To do
Starting at the line that contains "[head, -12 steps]" in the listing below, write out every line word for word until you have written the line that contains "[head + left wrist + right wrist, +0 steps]".

Data records
※ ※ ※

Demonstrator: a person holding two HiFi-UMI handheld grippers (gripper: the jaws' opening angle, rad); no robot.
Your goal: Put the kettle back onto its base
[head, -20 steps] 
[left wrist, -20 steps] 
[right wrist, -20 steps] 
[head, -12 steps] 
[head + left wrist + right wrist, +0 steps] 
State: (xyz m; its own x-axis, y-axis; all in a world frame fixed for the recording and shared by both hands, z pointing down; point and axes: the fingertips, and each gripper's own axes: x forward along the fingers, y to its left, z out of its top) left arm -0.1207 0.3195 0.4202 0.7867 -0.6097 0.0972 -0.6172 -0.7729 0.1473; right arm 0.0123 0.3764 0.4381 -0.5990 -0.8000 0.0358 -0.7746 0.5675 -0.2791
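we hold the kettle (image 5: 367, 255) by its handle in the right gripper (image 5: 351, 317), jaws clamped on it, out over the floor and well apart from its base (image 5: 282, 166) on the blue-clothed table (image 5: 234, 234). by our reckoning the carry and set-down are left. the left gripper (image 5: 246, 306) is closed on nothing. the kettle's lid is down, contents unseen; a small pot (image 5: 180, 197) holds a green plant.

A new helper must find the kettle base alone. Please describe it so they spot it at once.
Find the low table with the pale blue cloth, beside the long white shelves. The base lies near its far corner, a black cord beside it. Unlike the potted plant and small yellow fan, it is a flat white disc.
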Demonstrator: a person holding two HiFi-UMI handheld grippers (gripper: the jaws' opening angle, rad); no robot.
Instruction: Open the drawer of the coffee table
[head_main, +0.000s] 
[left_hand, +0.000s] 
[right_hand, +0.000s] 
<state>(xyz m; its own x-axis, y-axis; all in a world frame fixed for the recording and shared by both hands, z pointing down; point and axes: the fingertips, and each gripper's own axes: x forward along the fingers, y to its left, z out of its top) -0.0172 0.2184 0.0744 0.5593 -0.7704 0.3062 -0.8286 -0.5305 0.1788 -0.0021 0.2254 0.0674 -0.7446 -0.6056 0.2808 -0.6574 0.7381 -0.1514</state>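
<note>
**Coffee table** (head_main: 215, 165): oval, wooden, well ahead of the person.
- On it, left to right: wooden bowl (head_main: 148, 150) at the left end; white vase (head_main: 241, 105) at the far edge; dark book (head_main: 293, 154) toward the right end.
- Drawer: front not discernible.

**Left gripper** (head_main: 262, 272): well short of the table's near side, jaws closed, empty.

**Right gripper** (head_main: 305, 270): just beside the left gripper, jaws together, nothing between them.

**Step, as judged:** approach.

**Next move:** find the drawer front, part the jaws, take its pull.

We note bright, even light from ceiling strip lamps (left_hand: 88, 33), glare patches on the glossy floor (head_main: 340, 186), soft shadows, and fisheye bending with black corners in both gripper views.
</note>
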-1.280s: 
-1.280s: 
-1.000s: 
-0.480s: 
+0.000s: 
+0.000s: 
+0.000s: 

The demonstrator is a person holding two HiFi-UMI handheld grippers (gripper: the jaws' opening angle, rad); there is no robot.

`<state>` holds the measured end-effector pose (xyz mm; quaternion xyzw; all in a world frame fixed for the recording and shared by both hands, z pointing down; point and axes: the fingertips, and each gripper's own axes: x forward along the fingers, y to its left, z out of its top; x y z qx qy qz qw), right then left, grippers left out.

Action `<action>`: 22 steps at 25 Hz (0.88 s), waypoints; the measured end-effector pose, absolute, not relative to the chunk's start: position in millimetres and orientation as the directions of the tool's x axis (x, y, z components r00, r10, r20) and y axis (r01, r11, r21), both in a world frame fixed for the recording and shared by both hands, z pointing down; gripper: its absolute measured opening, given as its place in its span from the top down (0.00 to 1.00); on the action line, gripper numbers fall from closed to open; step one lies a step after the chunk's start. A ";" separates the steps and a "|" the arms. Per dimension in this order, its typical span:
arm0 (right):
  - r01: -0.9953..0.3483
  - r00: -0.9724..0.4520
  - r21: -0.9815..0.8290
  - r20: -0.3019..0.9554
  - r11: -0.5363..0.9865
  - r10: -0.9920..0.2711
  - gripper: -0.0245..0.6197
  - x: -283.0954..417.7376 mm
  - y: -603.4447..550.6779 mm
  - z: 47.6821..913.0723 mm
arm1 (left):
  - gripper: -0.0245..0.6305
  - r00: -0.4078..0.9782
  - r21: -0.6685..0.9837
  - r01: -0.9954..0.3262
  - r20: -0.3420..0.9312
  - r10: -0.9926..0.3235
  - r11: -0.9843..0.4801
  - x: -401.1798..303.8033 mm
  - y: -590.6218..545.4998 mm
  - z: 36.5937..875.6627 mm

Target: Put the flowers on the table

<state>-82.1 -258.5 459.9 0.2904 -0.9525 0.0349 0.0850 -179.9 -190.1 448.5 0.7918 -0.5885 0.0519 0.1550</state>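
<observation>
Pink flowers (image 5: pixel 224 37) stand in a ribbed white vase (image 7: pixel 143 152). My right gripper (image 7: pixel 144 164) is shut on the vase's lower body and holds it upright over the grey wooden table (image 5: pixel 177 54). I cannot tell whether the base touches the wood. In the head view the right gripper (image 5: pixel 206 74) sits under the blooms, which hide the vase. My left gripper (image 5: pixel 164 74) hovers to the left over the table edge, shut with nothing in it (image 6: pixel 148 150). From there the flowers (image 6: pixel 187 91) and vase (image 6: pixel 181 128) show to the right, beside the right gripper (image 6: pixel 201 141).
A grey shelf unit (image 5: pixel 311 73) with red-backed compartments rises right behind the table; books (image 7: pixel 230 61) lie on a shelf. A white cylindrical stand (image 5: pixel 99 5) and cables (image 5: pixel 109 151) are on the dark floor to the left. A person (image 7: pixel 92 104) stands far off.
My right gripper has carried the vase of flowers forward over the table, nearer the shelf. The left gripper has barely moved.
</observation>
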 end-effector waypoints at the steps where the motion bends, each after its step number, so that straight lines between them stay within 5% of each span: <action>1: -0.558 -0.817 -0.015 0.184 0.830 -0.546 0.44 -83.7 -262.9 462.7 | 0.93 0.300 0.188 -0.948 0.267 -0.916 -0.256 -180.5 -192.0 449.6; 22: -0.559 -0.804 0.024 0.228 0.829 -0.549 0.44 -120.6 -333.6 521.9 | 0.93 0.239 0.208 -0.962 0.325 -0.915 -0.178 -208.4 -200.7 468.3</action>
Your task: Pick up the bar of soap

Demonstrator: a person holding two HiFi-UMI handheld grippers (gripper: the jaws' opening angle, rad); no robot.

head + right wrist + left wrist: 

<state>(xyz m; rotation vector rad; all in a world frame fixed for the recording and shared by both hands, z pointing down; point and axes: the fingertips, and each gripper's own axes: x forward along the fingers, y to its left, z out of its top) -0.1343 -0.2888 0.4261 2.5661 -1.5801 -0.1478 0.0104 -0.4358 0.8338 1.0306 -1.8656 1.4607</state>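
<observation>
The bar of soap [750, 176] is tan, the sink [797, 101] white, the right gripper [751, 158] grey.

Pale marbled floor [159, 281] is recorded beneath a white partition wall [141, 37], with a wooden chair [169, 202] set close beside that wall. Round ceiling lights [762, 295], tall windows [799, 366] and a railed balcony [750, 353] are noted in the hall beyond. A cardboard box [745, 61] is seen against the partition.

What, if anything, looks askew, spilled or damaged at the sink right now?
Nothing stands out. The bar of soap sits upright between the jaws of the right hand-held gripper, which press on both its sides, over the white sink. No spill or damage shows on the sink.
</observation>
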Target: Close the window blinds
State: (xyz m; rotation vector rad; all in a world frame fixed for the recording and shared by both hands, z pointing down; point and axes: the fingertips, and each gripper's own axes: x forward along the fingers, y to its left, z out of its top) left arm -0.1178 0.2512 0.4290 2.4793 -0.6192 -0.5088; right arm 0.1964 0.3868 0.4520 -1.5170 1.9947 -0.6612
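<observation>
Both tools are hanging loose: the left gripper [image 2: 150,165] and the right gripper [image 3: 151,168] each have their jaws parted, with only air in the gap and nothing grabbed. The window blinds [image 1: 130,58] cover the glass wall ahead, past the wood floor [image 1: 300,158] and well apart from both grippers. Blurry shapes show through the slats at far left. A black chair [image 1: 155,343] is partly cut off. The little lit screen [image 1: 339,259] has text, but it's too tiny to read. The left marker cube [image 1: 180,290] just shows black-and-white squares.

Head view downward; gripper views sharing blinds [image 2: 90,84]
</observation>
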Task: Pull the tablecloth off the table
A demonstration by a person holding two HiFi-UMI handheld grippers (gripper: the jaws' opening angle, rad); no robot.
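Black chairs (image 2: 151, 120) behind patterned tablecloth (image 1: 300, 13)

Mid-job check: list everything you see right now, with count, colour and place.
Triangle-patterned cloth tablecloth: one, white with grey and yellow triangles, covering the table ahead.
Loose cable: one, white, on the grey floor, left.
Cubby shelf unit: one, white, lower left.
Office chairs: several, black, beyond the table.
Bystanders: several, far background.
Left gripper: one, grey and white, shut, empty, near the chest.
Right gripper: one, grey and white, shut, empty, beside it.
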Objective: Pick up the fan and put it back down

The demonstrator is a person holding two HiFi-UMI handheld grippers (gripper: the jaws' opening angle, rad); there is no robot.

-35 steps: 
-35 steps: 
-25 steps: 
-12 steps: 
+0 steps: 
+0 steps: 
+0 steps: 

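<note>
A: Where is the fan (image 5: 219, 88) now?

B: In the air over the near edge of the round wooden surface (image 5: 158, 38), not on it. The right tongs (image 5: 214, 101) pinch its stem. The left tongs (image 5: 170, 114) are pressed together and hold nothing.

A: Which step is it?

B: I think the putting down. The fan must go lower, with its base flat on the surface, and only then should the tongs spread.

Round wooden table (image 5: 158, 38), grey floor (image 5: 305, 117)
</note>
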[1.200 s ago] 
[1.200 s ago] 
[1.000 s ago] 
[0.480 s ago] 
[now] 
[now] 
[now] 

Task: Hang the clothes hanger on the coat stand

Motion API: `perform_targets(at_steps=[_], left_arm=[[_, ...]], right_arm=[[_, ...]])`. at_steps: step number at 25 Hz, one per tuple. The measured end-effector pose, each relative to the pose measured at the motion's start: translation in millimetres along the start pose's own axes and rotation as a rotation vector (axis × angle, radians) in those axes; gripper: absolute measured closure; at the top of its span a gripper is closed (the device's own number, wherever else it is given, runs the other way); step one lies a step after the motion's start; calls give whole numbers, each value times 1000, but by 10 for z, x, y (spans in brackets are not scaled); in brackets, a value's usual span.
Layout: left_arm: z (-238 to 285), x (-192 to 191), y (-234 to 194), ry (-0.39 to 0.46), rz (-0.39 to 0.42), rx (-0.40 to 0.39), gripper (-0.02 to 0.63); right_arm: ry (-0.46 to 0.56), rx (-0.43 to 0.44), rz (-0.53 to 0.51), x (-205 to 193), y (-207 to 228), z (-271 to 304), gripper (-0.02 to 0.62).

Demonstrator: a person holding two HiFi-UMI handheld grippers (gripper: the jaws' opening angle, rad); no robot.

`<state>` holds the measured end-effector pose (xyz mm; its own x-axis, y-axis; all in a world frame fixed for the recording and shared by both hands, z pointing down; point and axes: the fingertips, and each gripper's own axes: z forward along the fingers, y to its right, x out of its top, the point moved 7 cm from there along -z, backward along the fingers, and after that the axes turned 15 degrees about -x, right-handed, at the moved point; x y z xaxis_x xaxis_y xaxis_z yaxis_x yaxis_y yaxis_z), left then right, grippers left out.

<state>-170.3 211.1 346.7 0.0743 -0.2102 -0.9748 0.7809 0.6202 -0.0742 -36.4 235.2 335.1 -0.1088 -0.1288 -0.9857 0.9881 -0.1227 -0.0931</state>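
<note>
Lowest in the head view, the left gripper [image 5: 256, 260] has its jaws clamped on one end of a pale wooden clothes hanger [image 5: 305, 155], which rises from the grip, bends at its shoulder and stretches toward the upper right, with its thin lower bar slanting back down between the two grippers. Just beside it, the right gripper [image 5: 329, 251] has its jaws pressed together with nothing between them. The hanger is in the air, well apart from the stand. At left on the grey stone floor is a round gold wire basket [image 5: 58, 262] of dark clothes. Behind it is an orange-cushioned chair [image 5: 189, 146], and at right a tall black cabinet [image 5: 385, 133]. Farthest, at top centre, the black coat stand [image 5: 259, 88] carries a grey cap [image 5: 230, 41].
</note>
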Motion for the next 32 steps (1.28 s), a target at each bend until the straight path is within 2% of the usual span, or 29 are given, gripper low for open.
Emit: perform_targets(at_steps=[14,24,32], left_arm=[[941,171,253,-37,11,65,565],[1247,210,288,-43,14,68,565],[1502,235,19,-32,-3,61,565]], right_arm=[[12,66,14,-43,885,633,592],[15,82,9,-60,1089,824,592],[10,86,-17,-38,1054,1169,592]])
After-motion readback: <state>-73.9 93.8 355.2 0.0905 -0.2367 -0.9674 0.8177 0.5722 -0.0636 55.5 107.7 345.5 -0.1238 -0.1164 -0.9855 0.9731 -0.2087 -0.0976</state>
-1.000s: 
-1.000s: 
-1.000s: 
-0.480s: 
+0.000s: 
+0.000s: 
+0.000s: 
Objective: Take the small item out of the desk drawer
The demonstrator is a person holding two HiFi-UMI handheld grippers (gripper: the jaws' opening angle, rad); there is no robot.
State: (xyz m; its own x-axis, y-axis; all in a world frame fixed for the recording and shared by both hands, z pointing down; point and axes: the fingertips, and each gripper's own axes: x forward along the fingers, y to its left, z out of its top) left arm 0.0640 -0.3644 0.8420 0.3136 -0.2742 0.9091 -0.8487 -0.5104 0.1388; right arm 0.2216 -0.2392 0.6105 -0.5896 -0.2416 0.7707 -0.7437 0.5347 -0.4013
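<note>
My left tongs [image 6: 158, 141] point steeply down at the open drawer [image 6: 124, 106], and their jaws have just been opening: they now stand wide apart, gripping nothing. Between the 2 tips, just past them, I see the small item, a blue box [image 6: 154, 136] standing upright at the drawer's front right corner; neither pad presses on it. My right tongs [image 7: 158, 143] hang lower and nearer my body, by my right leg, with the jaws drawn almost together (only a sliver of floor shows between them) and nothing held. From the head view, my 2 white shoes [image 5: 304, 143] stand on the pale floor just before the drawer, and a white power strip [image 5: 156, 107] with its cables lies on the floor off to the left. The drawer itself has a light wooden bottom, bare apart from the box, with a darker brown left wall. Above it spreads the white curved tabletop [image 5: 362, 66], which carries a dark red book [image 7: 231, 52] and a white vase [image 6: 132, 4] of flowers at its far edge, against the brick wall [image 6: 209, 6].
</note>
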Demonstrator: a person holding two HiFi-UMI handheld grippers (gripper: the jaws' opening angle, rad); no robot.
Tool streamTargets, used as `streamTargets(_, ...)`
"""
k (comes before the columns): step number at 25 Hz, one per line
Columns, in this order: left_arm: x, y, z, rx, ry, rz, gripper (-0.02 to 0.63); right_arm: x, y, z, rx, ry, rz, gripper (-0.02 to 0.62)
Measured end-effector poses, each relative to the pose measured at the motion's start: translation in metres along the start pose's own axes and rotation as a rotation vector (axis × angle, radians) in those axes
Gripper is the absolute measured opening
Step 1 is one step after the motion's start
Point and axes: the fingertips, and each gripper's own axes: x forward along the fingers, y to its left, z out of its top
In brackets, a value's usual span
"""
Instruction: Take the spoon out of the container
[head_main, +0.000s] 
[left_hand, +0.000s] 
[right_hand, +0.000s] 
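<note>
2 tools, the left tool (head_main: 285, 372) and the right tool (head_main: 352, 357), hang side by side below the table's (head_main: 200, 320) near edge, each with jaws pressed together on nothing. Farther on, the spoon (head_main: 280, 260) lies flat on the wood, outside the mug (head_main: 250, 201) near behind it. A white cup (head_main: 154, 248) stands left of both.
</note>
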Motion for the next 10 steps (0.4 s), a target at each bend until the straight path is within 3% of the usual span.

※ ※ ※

Task result
[head, -12 steps] 
[head + left wrist + right wrist, +0 steps] 

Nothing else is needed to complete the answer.